AIM OF THE EXERCISE -> Please write out only the lines running from the one with "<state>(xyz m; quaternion" through the last line of the listing, each exactly as given.

########

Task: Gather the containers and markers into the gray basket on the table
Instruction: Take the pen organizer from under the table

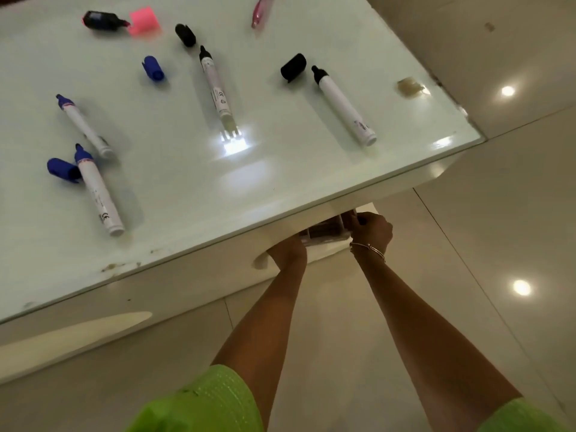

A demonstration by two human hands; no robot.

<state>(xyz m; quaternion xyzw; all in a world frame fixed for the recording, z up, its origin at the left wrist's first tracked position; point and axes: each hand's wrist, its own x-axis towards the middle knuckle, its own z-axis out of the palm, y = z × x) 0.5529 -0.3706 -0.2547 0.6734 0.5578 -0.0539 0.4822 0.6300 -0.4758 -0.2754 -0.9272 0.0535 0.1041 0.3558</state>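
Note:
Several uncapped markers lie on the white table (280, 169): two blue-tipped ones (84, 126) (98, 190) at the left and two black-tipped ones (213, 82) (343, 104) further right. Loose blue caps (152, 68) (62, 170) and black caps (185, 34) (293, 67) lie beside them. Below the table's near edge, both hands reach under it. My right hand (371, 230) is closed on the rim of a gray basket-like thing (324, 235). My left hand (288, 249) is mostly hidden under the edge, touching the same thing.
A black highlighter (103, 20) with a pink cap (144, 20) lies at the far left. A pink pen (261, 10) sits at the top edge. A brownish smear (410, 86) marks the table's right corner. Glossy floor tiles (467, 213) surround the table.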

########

ANSWER TO THIS PROBLEM ->
<state>(xyz m; quaternion xyzw; all in a world frame fixed for the recording, z up, its origin at the left wrist's first tracked position; point and axes: each hand's wrist, its own x-axis towards the middle knuckle, its own z-axis out of the palm, y = z × x) 0.5529 -0.3706 -0.2547 0.6734 0.5578 -0.0539 0.4822 0.6300 -0.4758 -0.2754 -0.9272 0.0535 0.1041 0.3558</state>
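Note:
Several uncapped markers lie on the white table (280, 169): two blue-tipped ones (84, 126) (98, 190) at the left and two black-tipped ones (213, 82) (343, 104) further right. Loose blue caps (152, 68) (62, 170) and black caps (185, 34) (293, 67) lie beside them. Below the table's near edge, both hands reach under it. My right hand (371, 230) is closed on the rim of a gray basket-like thing (324, 235). My left hand (288, 249) is mostly hidden under the edge, touching the same thing.
A black highlighter (103, 20) with a pink cap (144, 20) lies at the far left. A pink pen (261, 10) sits at the top edge. A brownish smear (410, 86) marks the table's right corner. Glossy floor tiles (467, 213) surround the table.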

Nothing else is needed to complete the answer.